Unlike machines, we can’t repeat a task exactly the same way every single day. We are bound to slip up eventually. With AI generating large swaths of code, we get the illusion of that same security. But automation means doing the same thing the same way every time. AI is more like me copying and pasting branches, it’s bound to make mistakes, and it’s not equipped to explain why it did what it did. 与机器不同,我们无法每天都以完全相同的方式重复一项任务。我们终究会犯错。随着 AI 生成大量代码,我们产生了一种拥有同样安全性的错觉。但自动化意味着每次都以相同的方式做相同的事。AI 更像是我当年复制粘贴分支的行为,它注定会犯错,而且它并不具备解释自己为何那样做的能力。

The terms we use, like “thinking” and “reasoning,” may look like reflection from an intelligent agent. But these are marketing terms slapped on top of AI. In reality, the models are still just generating tokens. Now, back to the main problem this guy faced. Why does a public-facing API that can delete all your production databases even exist? 我们使用的术语,如“思考”和“推理”,看起来像是智能体的反思。但这些只是贴在 AI 上的营销术语。实际上,这些模型仍然只是在生成 Token。现在,回到那个人面临的主要问题:为什么一个面向公众、且能删除所有生产数据库的 API 接口会存在?

If the AI hadn’t called that endpoint, someone else eventually would have. It’s like putting a self-destruct button on your car’s dashboard. You have every reason not to press it, because you like your car and it takes you from point A to point B. But a motivated toddler who wiggles out of his car seat will hit that big red button the moment he sees it. You can’t then interrogate the child about his reasoning. Mine would have answered simply: “I did it because I pressed it.” 如果 AI 没有调用那个接口,最终也会有其他人调用。这就像在你的汽车仪表盘上安装了一个自毁按钮。你有充分的理由不去按它,因为你喜欢你的车,它能带你从 A 点到 B 点。但一个充满好奇心的幼儿如果从安全座椅里挣脱出来,他一看到那个大红按钮就会按下去。你不能事后去审问孩子他的推理过程。我的孩子只会简单地回答:“我按了,所以我就按了。”

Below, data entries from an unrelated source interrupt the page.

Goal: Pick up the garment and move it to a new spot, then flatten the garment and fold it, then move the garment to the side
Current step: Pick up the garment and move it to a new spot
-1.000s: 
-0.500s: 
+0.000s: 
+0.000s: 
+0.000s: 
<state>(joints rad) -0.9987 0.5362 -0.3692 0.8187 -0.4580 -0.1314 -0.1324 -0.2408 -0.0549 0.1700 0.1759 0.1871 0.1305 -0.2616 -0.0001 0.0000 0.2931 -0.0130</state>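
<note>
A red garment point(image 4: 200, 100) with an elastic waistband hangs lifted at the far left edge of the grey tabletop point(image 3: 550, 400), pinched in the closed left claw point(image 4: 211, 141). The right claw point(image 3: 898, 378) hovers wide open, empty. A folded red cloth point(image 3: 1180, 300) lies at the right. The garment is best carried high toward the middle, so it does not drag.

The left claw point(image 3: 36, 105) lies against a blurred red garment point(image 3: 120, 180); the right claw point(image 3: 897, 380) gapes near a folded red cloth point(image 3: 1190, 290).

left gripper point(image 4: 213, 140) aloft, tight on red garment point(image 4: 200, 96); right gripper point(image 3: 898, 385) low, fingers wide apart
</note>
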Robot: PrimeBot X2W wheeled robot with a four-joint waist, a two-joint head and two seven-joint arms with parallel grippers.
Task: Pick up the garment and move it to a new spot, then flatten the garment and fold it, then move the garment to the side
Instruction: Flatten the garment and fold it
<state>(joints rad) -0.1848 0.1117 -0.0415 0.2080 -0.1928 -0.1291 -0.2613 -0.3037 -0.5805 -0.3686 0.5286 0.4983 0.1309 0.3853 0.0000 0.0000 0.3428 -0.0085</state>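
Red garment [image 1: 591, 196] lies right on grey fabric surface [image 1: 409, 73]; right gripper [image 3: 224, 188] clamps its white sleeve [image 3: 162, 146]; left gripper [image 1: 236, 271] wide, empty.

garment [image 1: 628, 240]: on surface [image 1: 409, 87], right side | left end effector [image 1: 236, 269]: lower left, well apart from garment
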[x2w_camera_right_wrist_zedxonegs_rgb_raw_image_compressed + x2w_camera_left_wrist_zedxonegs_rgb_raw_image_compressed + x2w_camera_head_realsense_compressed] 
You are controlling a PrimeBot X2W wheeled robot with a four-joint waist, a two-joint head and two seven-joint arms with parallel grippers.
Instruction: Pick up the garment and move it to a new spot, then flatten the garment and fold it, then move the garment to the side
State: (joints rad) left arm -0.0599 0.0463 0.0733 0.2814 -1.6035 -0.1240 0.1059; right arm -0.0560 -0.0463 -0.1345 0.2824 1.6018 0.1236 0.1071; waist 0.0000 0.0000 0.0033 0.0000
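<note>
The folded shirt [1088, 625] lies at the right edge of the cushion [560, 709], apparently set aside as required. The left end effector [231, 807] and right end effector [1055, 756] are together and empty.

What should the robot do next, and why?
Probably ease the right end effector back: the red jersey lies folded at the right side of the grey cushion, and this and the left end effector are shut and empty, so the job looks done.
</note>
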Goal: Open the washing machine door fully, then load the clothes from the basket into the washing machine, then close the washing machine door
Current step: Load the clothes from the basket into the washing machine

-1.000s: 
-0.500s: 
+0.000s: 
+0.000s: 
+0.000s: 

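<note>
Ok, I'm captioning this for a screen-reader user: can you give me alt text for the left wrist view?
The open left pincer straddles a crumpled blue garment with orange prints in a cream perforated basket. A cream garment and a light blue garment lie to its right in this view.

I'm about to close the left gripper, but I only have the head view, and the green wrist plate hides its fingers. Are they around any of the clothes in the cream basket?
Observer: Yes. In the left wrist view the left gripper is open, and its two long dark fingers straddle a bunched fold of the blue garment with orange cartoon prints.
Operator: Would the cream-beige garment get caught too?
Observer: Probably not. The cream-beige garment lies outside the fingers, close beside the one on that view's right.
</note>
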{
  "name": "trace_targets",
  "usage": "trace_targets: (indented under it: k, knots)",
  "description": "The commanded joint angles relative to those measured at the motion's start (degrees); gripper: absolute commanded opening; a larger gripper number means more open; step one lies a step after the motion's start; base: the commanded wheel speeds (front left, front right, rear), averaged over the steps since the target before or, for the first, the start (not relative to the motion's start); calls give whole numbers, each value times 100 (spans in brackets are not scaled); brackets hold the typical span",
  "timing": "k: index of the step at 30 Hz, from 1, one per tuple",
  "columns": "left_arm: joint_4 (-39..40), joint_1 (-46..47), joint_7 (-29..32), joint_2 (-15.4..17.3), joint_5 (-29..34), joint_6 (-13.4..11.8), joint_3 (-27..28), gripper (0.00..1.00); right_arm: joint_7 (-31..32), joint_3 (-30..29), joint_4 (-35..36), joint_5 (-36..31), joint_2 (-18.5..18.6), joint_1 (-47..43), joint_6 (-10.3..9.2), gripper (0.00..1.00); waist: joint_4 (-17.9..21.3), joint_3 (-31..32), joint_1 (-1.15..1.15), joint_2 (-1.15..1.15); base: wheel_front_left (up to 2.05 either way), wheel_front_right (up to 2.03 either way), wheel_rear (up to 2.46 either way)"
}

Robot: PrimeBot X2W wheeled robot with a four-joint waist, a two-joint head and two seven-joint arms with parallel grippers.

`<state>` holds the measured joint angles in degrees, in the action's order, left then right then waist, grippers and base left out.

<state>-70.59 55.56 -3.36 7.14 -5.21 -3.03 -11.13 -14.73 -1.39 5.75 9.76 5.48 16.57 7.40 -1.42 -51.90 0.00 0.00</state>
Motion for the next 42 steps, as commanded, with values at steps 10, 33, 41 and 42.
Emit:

I suspect a large part of this company’s application was vibe-coded. The software architects used AI to spec the product from AI-generated descriptions provided by the product team. The developers used AI to write the code. The reviewers used AI to approve it. Now, when a bug appears, the only option is to interrogate yet another AI for answers, probably not even running on the same GPU that generated the original code. You can’t blame the GPU! 我怀疑这家公司很大一部分应用程序是“凭感觉编码”(vibe-coded)出来的。软件架构师使用 AI 根据产品团队提供的 AI 生成描述来制定产品规格。开发人员使用 AI 编写代码。审核人员使用 AI 来批准代码。现在,当出现 Bug 时,唯一的选择就是去审问另一个 AI 以寻求答案,而它运行的 GPU 可能甚至不是生成原始代码的那一个。你不能责怪 GPU!

The simple solution is know what you’re deploying to production. The more realistic one is, if you’re going to use AI extensively, build a process where competent developers use it as a tool to augment their work, not a way to avoid accountability. And please, don’t let your CEO or CTO write the code. 简单的解决方案是:清楚你正在向生产环境部署什么。更现实的方案是:如果你打算广泛使用 AI,请建立一套流程,让称职的开发人员将其作为增强工作的工具,而不是逃避责任的手段。还有,请千万别让你的 CEO 或 CTO 去写代码。